YES! I know how it sounds. I can imagine your horrified gasps of horror, confusion, shock, horror, and even disgust. But this revelation must come my beloved worshipers. Some of you are youngsters or, even fairly oldsters, lacking direction and ambition in life. Maybe your father is pressuring you to “do something with your life” whatever that means, and he wants you to follow in his footsteps by selling yourself into indentured servitude to the U.S. Department of Defense for the next 20-40 years of your life. Maybe your friends all moved on in life, or joined the military. They have left home to serve, fight, and die for this great nation… in boot camp. You are bored and lonely hanging out in your parent’s basement. You realize you were a follower of the crowd with no real self-awareness or individual identity… and you want for that to continue. You long for that same pride of belonging that you can only earn by letting other people make your decisions and determine your personality for you. Or maybe your friends all got good jobs in the Army and Air force, and you want to show them up one and be seen as the tough guy, so you will join the Marine Corps. You will allow your body to be abused and destroyed and aged before it’s time. You will apply for the 6th crappiest job on earth, get screwed, and end up with one of two jobs so crappy they didn’t make the list. Your idea of “professional behavior” will be yelling random sounds and such things as “kill babies” at you boss when he talks to you; running in your underwear with other men in matching underwear, in the dead of night while loudly chanting strange obscenities.

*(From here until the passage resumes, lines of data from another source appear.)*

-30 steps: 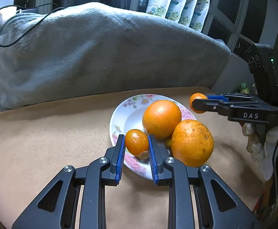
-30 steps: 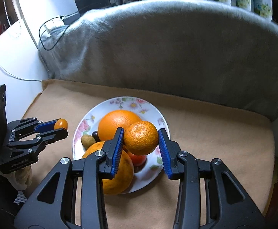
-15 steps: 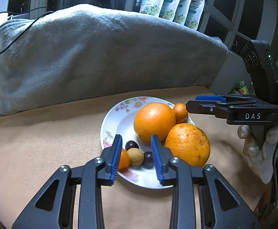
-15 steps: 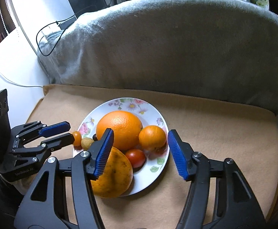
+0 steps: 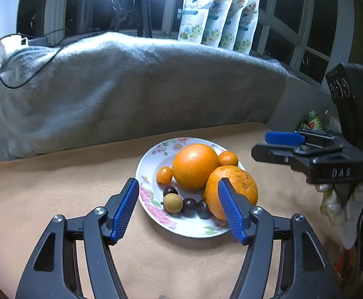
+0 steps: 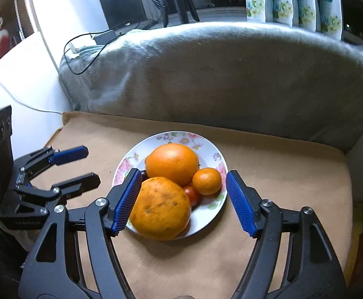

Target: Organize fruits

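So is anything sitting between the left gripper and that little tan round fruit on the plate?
Nothing visible blocks it. The left gripper, jaws opening and empty, looks straight at the tan fruit near the plate's front rim, dark berries beside it.

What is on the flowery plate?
The plate holds two big oranges, a mandarin, a kumquat, a tan longan, three dark berries and a tomato. The oranges hide whatever lies under them.
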Available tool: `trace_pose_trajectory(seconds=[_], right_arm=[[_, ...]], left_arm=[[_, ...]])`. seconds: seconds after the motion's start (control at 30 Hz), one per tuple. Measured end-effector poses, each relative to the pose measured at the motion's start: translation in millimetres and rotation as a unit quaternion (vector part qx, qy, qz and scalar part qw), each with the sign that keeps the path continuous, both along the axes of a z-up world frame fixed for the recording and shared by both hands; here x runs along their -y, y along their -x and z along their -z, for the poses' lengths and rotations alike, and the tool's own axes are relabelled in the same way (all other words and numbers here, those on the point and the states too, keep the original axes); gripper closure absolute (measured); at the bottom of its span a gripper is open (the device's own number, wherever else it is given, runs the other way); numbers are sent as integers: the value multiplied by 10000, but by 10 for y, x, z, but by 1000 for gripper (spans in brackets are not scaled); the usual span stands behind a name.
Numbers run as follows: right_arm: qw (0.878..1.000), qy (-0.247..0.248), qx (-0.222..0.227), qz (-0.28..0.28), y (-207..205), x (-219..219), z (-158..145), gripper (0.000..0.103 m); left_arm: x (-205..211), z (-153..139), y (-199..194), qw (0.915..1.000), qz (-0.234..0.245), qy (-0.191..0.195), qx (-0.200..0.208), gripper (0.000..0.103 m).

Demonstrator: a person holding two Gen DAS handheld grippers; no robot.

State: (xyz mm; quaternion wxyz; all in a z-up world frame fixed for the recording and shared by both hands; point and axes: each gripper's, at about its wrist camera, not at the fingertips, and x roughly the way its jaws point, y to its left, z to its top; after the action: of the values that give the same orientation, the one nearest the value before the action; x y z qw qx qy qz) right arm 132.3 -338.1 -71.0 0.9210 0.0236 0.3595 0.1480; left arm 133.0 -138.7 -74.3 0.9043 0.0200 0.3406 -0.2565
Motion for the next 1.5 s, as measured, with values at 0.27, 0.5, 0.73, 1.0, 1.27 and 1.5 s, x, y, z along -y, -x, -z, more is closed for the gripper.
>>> trace_pose_trajectory(seconds=[0.27, 0.5, 0.73, 1.0, 1.27, 1.5], right_arm=[[9974, 98, 546, 460, 449, -60, -142, 10], [9865, 331, 1050, 1211, 831, -115, -268, 6], [9753, 558, 1202, 1770, 1008, -139, -313, 6], [9645, 734, 1413, 2106, 1190, -213, -380, 6], [9612, 819, 1531, 2144, 1318, -303, -423, 6], [9613, 853, 1565, 2099, 1356, -357, -435, 6]], left_arm=[[-95, -154, 228, 9996, -134, 19, 241, 27], [-214, -234, 431, 9986, -363, 31, 390, 22], [-309, -278, 590, 9972, -556, -9, 505, 22], [-446, -307, 705, 9961, -719, 24, 519, 22], [-508, -322, 802, 9953, -769, -18, 593, 21], [-572, -382, 882, 9939, -826, 2, 724, 21]])
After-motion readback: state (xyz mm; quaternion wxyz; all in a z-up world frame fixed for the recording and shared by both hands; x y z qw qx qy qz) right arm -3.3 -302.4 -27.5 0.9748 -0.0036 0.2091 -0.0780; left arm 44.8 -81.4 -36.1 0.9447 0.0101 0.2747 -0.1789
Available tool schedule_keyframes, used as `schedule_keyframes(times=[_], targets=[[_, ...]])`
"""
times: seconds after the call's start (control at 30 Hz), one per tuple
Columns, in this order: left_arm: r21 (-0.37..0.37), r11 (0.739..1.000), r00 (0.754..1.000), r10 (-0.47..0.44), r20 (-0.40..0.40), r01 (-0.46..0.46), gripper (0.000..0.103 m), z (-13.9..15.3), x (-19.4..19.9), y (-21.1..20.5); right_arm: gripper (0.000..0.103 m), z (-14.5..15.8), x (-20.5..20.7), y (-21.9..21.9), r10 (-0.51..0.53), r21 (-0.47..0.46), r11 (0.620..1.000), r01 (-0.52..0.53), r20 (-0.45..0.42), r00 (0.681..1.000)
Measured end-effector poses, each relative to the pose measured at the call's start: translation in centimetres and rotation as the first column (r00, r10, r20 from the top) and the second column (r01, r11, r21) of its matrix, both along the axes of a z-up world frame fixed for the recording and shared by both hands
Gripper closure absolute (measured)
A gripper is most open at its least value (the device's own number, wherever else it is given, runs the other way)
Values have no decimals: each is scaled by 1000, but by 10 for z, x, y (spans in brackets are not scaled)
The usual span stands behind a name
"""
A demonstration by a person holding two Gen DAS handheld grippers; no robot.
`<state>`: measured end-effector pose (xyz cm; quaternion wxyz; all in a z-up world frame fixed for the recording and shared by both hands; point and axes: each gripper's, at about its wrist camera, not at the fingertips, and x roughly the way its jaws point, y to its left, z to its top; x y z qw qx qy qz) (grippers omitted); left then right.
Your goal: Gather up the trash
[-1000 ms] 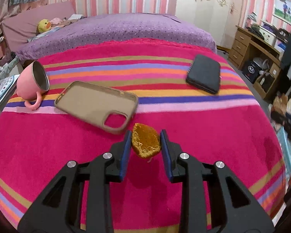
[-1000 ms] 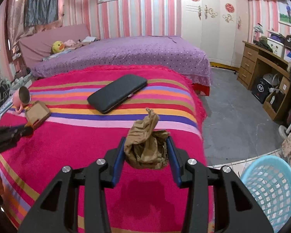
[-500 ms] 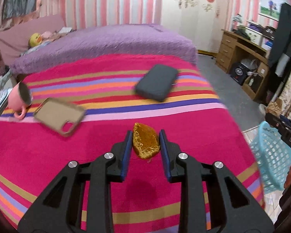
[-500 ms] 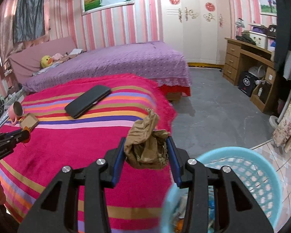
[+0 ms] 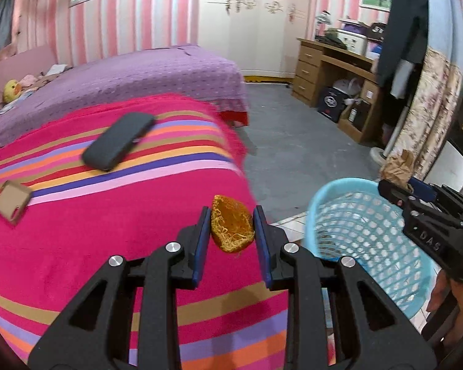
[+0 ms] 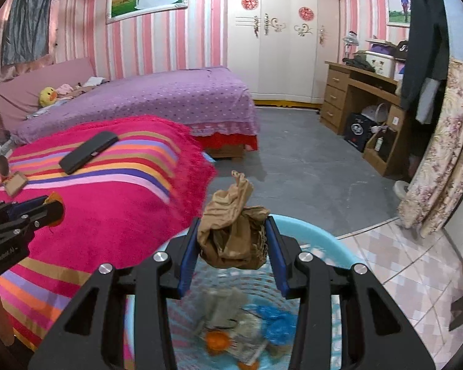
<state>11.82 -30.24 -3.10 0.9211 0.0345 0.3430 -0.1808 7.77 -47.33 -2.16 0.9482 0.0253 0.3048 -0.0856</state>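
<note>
My left gripper (image 5: pixel 231 220) is shut on an orange fruit peel (image 5: pixel 231 228), held over the right edge of the striped blanket (image 5: pixel 77 231). A light blue mesh basket (image 5: pixel 364 234) stands on the floor just right of it. My right gripper (image 6: pixel 233 232) is shut on a crumpled brown paper bag (image 6: pixel 231 237) and hangs above that basket (image 6: pixel 324 237), which holds several bits of trash (image 6: pixel 231 333). In the left wrist view the right gripper (image 5: pixel 395 185) shows over the basket's far rim; in the right wrist view the left gripper (image 6: pixel 51 205) sits at the left edge.
A dark phone (image 5: pixel 118 141), a tan phone case (image 5: pixel 10 202) and a pink mug (image 6: pixel 0 169) lie on the blanket. A purple bed (image 6: pixel 169 98) is behind it. A wooden desk (image 6: pixel 361 98), hanging clothes and a floral curtain (image 6: pixel 441 154) line the right side.
Both grippers have swung right, off the blanket's middle toward the basket. The right one now hangs over the basket; the left one has reached the bed's right edge. Both grips are unchanged.
</note>
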Motion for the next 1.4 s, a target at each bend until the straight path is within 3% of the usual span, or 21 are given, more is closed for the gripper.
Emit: schedule_keyframes(times=[0.2,0.37,0.63,0.67,0.77,0.87,1.13,1.17,1.27,1.4], targets=[[7,998,998,-59,-5,59,76,-7,-10,-47,62,-12,-6,-27,-38,-36,999,37,-37,999],[51,992,993,-115,-8,115,75,-18,-16,-84,62,-17,-17,-51,-82,-13,997,82,-37,996],[41,986,986,-162,-35,163,73,-26,-15,-113,62,-22,-25,-70,-119,-12,993,118,-37,992],[45,985,986,-164,-33,166,68,-27,-15,-115,62,-23,-26,-72,-123,-11,992,123,-37,992],[54,984,985,-171,-32,173,38,-26,-15,-116,62,-22,-31,-78,-137,-2,991,137,-31,990],[69,984,986,-165,-4,165,24,-23,-19,-112,62,-22,-35,-82,-148,5,989,148,-24,989],[79,994,996,-83,21,81,10,-7,-22,-80,60,-22,-33,-75,-122,1,993,122,-18,992],[77,995,997,-71,25,68,9,-5,-24,-74,55,-23,-33,-74,-121,-3,993,121,-19,992],[72,996,998,-53,30,51,7,2,-28,-54,22,-26,-32,-70,-127,-8,992,127,-25,992],[76,997,998,-2,61,-2,6,14,-39,-21,8,-19,-35,-64,-140,-5,990,140,-19,990]])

Mayhaps, oh my dear little brothers and sisters, you have a girlfriend. Whether you have dated for 4 months or 4 years, her new name will be Suzie Rottencrotch, and you will tremble in excitement as you tell her you will be enlisting. She will be so excited for you. She loves a man in uniform, she says. If only you knew just how much. However she will express certain concerns. But you will tell each other you are in love and it will be ok. Then you will go to boot camp and write her every day. You will recieve two letters from her, then not again for several weeks. Then you will get a letter from her. Your name will be spelled wrong, and she will melodramatically confess to you that she was soooo worried about you that she had to talk to your recruiter about what was going on, and he was there to comfort her. Long story short, for the past few weeks, instead of writing you, she has been banging your recruiter. And the other marines that work in the recruiting office. At the same time. And the Army staff sergeant next door when they were out. Now she is so overcome with guilt that she must say goodbye. “Thank you for your continued interest. Yours faithfully, Suzie R.” It’s ok. It could be worse. Sometimes Suzie never even tells you she did anything like that while you were gone.
Fear not, young padewog. Eventually you will marry. She will be the most beautiful bride imagineable, hourglass figure, lips like flowerpetals… 2 years later, this amazing woman will have 3 kids, with another on the way (a feat in itself considering that none of the children are twins… they won’t even be all the same color! What an amazing woman you will have married), and she will weigh in at a whopping 480 lbs, unable to leave the bedroom without the assistance of a crane. This and her supernatural abilities to suck your bank accounts dry no matter what will help her live up perfectly to her new title of “military dependant.”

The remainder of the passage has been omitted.